What to work on - You are asked to reproduce the listing exactly and to omit its pictures.

Dataset content below:

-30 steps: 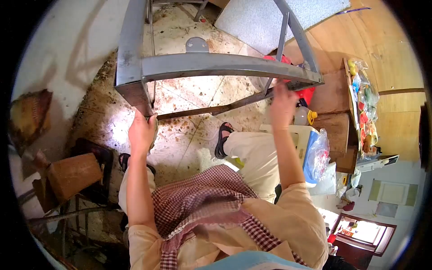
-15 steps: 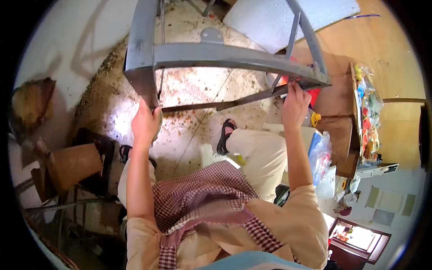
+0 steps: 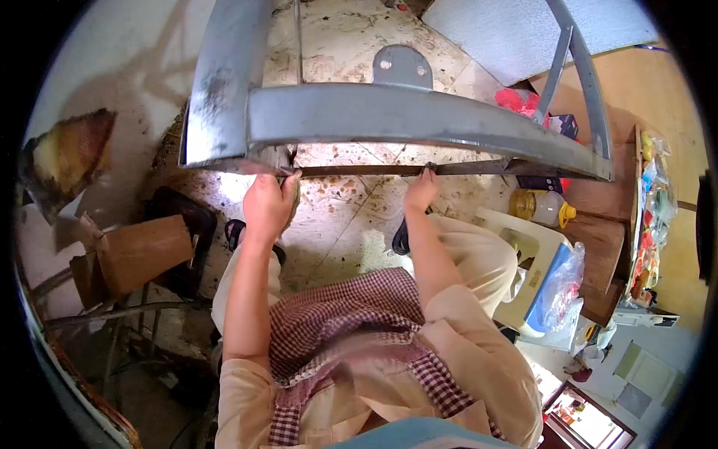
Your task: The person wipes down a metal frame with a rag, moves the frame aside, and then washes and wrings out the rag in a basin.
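A grey metal frame (image 3: 374,116), scuffed and stained, spans the upper part of the view, with a two-holed tab on its top bar. My left hand (image 3: 267,209) is closed on the frame's lower left corner, thumb along the edge; some fingers are hidden. Nearer the middle, my right hand (image 3: 421,194) grips the frame's thin lower bar (image 3: 359,170) with its fingertips. A small dark bit shows at those fingertips, too small to name.
A torn cardboard box (image 3: 146,254) lies at the left. To the right are a yellow-capped bottle (image 3: 538,207), a white plastic container (image 3: 523,262) and brown cardboard (image 3: 594,251). A white panel (image 3: 538,37) leans behind. The floor (image 3: 340,213) is dirty.
My right hand has moved left along the lower bar, from the frame's right corner to nearer the middle. The frame looks closer and lower. My left hand stays at the left corner.
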`<state>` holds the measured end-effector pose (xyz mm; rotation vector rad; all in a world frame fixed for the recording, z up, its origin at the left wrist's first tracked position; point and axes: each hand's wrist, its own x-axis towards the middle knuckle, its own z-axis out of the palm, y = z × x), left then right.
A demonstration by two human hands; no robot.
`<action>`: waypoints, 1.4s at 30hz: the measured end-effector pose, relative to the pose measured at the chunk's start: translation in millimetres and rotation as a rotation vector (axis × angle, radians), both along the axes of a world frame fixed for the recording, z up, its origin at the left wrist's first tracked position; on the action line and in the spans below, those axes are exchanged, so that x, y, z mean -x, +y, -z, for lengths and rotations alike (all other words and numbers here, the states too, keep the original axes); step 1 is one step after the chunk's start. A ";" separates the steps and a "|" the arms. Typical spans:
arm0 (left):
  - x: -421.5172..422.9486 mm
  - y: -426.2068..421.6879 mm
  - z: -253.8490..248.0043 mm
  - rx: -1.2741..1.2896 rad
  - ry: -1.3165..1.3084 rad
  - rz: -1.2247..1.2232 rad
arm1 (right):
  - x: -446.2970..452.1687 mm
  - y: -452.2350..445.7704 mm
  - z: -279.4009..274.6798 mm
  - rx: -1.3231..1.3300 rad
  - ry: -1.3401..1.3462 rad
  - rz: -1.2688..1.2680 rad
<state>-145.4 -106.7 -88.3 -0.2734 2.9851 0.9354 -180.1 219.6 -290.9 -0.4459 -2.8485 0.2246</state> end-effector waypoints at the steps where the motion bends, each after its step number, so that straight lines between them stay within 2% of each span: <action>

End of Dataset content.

Solution -
-30 steps: 
-15 steps: 
+0 steps: 
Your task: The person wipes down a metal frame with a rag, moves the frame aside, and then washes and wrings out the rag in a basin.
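A grey metal frame (image 3: 374,116), scuffed and stained, spans the upper part of the view, with a two-holed tab on its top bar. My left hand (image 3: 267,209) is closed on the frame's lower left corner, thumb along the edge; some fingers are hidden. Nearer the middle, my right hand (image 3: 421,194) grips the frame's thin lower bar (image 3: 359,170) with its fingertips. A small dark bit shows at those fingertips, too small to name.
A torn cardboard box (image 3: 146,254) lies at the left. To the right are a yellow-capped bottle (image 3: 538,207), a white plastic container (image 3: 523,262) and brown cardboard (image 3: 594,251). A white panel (image 3: 538,37) leans behind. The floor (image 3: 340,213) is dirty.
My right hand has moved left along the lower bar, from the frame's right corner to nearer the middle. The frame looks closer and lower. My left hand stays at the left corner.
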`<state>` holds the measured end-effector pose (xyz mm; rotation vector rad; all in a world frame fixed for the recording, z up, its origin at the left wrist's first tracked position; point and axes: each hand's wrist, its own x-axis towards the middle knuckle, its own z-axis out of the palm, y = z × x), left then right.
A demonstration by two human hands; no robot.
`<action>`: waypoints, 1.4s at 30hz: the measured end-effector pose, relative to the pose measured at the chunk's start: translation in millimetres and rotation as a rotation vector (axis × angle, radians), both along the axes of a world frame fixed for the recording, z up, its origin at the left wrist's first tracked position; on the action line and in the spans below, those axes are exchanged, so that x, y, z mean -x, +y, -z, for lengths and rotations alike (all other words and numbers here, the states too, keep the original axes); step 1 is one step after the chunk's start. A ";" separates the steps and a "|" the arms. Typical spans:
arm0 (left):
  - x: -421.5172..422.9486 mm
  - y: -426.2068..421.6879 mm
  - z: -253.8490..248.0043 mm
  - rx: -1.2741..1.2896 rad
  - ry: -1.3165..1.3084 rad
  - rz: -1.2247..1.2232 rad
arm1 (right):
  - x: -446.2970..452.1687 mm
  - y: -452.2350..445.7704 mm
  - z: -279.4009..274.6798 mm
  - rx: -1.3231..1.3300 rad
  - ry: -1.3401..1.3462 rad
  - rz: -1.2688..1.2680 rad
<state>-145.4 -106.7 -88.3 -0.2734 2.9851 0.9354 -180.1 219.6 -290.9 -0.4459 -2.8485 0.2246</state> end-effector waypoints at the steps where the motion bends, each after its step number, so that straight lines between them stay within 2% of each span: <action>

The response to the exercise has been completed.